→ **EXERCISE DESCRIPTION**: How do the lines below between the ones holding "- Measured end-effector" and "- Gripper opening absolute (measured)", inclusive, read? Give them again exactly, with no other lines.

══ DATA BELOW ══

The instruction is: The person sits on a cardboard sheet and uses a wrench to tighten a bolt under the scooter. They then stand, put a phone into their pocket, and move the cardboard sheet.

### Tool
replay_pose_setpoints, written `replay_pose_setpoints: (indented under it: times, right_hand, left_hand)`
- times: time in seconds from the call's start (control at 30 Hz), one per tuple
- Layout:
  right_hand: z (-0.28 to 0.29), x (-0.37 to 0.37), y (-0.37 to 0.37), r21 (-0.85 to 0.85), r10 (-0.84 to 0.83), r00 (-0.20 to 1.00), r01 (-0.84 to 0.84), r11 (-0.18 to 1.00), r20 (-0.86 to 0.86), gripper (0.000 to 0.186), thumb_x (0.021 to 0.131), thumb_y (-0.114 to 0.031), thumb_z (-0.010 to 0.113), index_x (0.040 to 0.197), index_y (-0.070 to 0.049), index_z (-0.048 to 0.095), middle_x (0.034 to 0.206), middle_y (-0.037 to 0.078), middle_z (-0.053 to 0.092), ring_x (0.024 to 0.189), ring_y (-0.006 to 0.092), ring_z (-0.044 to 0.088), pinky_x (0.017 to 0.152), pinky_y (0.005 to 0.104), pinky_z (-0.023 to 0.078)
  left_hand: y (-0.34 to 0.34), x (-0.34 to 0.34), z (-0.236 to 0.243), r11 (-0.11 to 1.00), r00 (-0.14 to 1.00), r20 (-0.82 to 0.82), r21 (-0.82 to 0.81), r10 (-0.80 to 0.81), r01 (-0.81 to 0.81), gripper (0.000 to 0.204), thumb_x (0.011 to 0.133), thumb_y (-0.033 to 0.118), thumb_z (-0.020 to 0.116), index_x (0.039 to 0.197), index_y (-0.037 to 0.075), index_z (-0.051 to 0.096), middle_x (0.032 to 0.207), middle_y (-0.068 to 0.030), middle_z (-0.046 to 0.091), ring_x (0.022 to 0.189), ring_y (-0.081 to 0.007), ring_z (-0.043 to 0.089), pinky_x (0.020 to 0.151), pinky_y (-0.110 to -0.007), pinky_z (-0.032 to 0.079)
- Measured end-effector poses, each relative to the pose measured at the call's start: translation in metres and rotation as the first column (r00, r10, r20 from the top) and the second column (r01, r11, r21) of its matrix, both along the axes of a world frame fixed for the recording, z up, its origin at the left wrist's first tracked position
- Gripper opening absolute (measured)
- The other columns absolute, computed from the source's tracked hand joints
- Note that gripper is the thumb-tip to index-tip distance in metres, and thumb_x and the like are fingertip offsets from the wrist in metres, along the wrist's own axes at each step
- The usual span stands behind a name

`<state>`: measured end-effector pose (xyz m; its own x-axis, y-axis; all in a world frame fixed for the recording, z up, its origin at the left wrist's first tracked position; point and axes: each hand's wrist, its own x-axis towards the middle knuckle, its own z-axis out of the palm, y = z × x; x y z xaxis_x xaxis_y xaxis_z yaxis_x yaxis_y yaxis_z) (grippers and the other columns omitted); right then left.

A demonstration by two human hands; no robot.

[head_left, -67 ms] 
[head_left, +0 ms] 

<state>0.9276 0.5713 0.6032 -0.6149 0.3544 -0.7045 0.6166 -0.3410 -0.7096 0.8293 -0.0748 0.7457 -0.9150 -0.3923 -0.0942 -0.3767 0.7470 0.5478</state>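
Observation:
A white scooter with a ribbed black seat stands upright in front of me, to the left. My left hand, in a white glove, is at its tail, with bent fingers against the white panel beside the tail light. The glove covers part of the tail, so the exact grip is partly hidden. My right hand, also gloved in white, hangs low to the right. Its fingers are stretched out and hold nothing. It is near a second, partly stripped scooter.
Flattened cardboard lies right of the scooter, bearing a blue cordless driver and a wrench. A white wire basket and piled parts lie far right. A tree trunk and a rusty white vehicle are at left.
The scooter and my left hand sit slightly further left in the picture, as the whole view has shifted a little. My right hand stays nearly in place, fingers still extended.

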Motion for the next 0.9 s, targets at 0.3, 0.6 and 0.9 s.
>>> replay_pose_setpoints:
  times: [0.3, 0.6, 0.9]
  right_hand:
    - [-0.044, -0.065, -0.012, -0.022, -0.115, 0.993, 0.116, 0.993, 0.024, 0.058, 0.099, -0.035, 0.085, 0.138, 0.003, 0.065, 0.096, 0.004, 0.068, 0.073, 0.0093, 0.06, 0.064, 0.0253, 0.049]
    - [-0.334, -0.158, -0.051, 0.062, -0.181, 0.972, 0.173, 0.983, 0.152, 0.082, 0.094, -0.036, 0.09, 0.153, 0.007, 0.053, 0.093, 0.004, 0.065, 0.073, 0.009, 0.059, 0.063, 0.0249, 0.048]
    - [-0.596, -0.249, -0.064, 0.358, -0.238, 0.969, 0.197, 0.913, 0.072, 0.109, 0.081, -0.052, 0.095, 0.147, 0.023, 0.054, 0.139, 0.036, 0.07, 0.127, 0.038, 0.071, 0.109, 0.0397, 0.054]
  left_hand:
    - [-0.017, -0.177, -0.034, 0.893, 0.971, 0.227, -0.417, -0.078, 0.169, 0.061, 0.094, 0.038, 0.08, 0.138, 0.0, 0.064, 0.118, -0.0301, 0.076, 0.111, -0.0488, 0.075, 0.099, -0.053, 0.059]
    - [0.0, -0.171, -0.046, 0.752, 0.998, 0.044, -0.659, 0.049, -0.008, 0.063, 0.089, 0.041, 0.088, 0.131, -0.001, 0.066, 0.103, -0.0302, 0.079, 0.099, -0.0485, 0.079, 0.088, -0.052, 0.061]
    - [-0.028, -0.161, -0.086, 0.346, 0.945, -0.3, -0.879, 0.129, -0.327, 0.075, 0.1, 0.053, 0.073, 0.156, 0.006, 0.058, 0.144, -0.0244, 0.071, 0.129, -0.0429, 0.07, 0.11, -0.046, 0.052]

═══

→ **TASK SOLUTION**:
- Measured end-effector poses, each relative to the pose measured at the call's start: translation in metres and rotation as the first column (r00, r10, r20 from the top) and the second column (r01, r11, r21) of its matrix, both along the axes of a world frame fixed for the recording, z up, its origin at the left wrist's first tracked position
- Gripper opening absolute (measured)

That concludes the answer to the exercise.